Ito, R. et al
A specimen of “hell ant” that was discovered encased in amber with its jaws around a Captutoraptor Elegans is understandably self-conscious that it spent 99-million years with food trapped in its mandibles.
“God this is humiliating,” said the still-conscious ant in the lab where it is being studied. “Why didn’t someone say something? I would’ve had time to floss before that tree sap fell on me and turned to stone after millions of years.”
Since being discovered, the ant’s mortification has only increased by the studies being performed on it.

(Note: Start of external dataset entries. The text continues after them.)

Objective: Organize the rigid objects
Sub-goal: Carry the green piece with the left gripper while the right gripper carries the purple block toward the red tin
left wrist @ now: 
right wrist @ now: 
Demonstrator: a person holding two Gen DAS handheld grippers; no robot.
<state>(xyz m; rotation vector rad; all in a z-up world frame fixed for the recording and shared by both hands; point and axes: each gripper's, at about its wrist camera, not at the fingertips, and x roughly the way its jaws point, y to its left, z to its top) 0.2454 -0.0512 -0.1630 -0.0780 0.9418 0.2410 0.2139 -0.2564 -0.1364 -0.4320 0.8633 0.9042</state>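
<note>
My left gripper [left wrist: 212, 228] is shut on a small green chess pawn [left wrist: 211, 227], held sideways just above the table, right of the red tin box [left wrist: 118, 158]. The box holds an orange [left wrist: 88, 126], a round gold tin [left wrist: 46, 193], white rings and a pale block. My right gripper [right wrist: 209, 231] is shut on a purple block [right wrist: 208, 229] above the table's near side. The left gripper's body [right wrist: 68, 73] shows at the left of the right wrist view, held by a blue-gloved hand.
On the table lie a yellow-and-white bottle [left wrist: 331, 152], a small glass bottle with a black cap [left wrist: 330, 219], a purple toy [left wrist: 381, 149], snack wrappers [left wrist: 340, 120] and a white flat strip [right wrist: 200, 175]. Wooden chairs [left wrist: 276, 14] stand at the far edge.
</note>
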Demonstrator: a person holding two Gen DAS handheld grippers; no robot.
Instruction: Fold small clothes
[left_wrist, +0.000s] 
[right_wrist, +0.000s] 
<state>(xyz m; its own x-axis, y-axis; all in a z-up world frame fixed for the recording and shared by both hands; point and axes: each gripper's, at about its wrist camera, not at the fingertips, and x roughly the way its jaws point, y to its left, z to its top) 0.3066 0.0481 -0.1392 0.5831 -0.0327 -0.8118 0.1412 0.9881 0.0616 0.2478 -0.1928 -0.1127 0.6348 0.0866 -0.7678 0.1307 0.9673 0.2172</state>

“All these humans talk about how I appear to be an evolutionary experiment and what I can teach them about development of life on Earth, but I know they’re just staring at the largely intact bug in my mouth.
If they put me under the microscope again, I will die of embarrassment, assuming I’m not dead already. This petrification stuff is weird.
The ant’s self-consciousness furthers supports a new theory that lifeforms trapped in amber were more likely to try and strike cool poses in the event of their discovery. Paleo-entomologists first put the idea forward after discovering an amber fossil that appeared to contain a dabbing spider.
The disconcerted fossil has also given rise to a new theory that the hell ant did not extinct as previously believed but were simply unable to go out in public after this individual made their whole species look gross.
At time of writing the Capturaptor being held within the ant’s jaws only known thought was whether the amber made its’ thorax look big.